■ **Requirement**: Provide only the number of lines below that hold "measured".

● ● ● ● ●

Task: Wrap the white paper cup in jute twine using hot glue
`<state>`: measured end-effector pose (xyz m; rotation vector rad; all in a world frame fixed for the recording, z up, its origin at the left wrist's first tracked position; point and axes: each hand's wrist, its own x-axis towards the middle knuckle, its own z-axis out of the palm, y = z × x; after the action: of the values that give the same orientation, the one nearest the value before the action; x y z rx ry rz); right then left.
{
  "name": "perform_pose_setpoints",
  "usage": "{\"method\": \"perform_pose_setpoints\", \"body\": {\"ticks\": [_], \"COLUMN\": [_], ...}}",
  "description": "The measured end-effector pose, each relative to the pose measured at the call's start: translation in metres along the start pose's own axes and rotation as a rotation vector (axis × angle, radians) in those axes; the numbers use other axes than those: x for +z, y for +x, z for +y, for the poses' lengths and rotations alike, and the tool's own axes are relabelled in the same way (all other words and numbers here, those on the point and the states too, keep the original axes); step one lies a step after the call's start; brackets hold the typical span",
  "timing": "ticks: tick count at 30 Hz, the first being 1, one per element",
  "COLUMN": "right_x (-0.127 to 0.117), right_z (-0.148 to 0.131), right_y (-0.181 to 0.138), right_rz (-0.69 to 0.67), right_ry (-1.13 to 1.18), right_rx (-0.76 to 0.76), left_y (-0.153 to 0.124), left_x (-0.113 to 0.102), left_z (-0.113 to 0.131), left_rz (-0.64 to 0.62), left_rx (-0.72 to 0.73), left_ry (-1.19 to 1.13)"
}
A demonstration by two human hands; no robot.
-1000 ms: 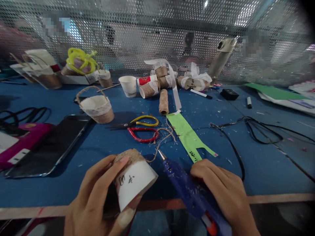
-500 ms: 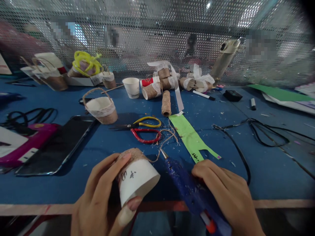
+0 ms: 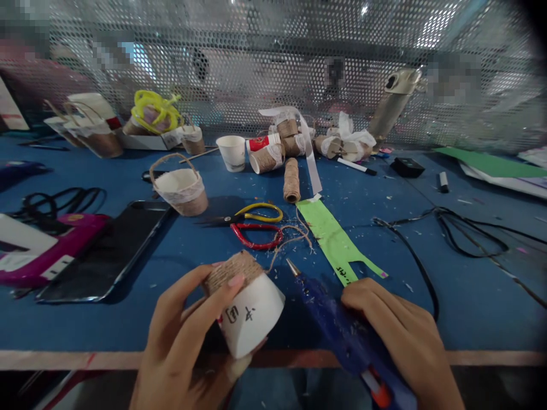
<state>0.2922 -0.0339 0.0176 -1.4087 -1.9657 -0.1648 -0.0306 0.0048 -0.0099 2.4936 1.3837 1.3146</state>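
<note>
My left hand [image 3: 192, 336] is closed around a paper cup [image 3: 256, 313] tilted on its side, its mouth facing down and right. Brown twine wraps the base end, and dark handwriting marks the white part. My right hand [image 3: 397, 330] grips a blue hot glue gun [image 3: 333, 319], whose metal nozzle points up and left, a little apart from the cup. From the cup a loose strand of twine [image 3: 294, 238] runs back toward the twine spool [image 3: 291, 181]. Yellow-and-red-handled scissors [image 3: 256, 225] lie behind the cup. Beside the glue gun is a green paper strip [image 3: 331, 239].
A small twine-wrapped basket [image 3: 183, 191] stands behind a dark phone [image 3: 106, 250] on the left. More wrapped cups [image 3: 267, 156] and a white paper cup [image 3: 231, 152] line the back near a perforated metal screen [image 3: 256, 74]. A black cable [image 3: 414, 267] curls at right.
The cup has turned in my left hand and shifted slightly right, showing more of its twine-wrapped base. The glue gun has moved slightly right along with the whole view.
</note>
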Motion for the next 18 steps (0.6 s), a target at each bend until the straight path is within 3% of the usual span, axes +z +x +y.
{"method": "perform_pose_setpoints", "body": {"ticks": [3, 8, 13, 18], "right_x": [-0.002, -0.011, -0.013, -0.016], "right_z": [0.000, 0.003, 0.001, -0.003], "right_y": [-0.002, 0.008, 0.015, 0.015], "right_rz": [0.000, -0.040, -0.037, -0.029], "right_ry": [0.011, 0.056, 0.032, 0.003], "right_rx": [-0.012, -0.142, -0.143, -0.176], "left_y": [0.003, 0.008, 0.007, 0.008], "left_x": [0.001, 0.007, 0.007, 0.005], "left_z": [0.010, 0.028, 0.013, 0.004], "left_rz": [0.000, 0.065, 0.013, 0.010], "left_rx": [0.046, -0.039, -0.024, -0.019], "left_ry": [-0.019, -0.140, -0.271, -0.212]}}
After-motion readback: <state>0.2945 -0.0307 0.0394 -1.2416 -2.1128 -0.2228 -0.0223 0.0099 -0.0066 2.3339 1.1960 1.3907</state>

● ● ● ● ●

■ **Task answer**: 2